Can the public visit the VLA telescope?

Yes — the VLA Visitor Centre is open daily from 8:30 AM to 4:30 PM (check NRAO's website for exceptions). Admission is free. A self-guided walking tour takes visitors close to the dish antennas, along the rail tracks, and through exhibits on radio astronomy. The NRAO also holds an annual Open House on the first Saturday of October with guided tours and scientist presentations. The surrounding Plains of San Agustin have exceptional dark skies — Bortle 2–3 — making the area superb for night sky observing.

How does a radio telescope work differently from an optical telescope?

Both detect electromagnetic radiation, but at different wavelengths. Optical telescopes detect visible light (380–700 nm wavelength). Radio telescopes detect radio waves (millimetres to metres). Different physical processes produce these different types of radiation: synchrotron radiation from relativistic electrons in magnetic fields produces radio waves; nuclear fusion in stellar atmospheres produces visible light. Radio waves penetrate dust clouds that block visible light, allowing radio telescopes to observe the Milky Way's centre and deeply embedded star-forming regions invisible to optical telescopes. The VLA combines signals from multiple antennas to achieve the resolution of a telescope 36 km wide through interferometry.

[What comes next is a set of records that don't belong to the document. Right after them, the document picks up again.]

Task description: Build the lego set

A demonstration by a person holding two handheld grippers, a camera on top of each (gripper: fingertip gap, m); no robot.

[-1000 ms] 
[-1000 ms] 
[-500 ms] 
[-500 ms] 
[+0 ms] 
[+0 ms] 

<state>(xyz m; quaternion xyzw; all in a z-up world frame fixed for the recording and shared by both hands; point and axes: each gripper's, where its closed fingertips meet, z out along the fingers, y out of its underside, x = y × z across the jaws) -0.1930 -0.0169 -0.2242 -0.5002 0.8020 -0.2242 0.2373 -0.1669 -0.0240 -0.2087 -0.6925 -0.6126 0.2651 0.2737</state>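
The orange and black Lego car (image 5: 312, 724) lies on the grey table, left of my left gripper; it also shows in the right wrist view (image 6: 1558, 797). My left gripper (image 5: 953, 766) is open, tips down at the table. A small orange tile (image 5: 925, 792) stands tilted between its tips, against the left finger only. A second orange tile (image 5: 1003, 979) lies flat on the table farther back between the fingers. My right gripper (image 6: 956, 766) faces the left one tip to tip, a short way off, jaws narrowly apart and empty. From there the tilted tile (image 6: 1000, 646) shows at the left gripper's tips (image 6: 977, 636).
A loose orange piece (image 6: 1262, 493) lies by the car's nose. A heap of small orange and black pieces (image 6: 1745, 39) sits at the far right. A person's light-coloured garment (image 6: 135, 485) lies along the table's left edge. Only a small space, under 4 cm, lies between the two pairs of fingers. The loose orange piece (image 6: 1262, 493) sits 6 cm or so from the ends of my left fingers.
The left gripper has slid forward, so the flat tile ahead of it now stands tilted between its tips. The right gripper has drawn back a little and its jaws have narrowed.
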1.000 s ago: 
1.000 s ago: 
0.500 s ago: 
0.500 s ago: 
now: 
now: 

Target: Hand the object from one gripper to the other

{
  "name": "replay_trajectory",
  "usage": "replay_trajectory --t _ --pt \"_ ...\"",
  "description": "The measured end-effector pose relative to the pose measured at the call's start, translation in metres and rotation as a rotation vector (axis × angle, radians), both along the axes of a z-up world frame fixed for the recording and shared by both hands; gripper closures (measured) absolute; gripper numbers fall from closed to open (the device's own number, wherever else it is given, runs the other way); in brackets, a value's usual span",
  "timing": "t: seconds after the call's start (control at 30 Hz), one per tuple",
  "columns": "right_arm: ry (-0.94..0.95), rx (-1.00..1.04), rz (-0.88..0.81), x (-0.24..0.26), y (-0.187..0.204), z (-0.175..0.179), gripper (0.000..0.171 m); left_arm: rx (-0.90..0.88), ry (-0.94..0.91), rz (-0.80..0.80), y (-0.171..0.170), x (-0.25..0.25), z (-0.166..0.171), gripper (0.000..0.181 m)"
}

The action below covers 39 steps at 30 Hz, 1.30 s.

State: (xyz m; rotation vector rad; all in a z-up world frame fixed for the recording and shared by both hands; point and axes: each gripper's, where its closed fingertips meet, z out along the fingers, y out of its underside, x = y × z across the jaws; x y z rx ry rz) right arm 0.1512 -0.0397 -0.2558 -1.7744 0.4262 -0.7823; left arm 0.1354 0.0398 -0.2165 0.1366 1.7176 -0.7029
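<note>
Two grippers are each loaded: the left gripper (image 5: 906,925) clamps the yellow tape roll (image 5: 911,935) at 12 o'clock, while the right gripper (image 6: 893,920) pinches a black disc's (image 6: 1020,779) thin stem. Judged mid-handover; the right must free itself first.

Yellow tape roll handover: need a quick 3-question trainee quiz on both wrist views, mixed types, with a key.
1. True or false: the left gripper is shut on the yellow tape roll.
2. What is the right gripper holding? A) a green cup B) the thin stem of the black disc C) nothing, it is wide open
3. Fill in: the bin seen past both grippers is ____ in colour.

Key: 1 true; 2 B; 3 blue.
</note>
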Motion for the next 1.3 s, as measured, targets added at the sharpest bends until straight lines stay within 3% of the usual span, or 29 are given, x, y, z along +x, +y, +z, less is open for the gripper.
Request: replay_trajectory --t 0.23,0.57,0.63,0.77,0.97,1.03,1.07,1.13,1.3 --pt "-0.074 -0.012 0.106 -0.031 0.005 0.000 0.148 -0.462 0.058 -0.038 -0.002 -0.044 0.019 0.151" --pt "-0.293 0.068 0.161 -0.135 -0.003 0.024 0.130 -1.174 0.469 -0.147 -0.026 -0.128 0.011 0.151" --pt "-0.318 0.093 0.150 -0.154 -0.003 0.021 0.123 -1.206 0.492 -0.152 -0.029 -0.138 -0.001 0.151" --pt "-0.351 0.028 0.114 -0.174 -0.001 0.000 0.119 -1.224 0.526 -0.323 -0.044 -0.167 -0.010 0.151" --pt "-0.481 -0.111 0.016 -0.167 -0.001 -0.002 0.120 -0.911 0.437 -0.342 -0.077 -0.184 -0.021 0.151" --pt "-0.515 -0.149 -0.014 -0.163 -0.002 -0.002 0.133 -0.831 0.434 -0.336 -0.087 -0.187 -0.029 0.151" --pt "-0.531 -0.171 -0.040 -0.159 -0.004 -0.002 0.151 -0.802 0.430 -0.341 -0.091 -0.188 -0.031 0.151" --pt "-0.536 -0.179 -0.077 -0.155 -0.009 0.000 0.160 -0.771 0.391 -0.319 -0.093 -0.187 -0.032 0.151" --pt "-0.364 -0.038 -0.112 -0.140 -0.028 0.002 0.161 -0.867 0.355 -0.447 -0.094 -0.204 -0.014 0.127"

What is the Next-Generation VLA (ngVLA)?

The Next-Generation VLA is a proposed NSF facility that would replace the current VLA with approximately 260 antennas spanning baselines up to 1,000 km or more, achieving 10× better sensitivity and angular resolution than the current array. The ngVLA would transform radio astronomy's ability to study planet formation, the origins of cosmic magnetism, galaxy evolution, and potentially biosignatures. It is in the preliminary design phase as of 2026. The current VLA would likely remain operational alongside the ngVLA in a transitional period.

What is the difference between the VLA and the MeerKAT telescope?

Both are radio interferometric arrays, but they differ in location, size, and design emphasis. The VLA has 27 dishes of 25m diameter in New Mexico; MeerKAT has 64 dishes of 13.5m diameter in the Karoo desert of South Africa. MeerKAT is more sensitive at lower frequencies and is optimised for surveys of the southern sky (including the galactic centre region not well-accessible from New Mexico). MeerKAT is also the core of the eventual Square Kilometre Array (SKA) in Africa. The VLA and MeerKAT are often used collaboratively — MeerKAT makes discoveries in the southern sky that the VLA then follows up with northern hemisphere VLBI high-resolution imaging.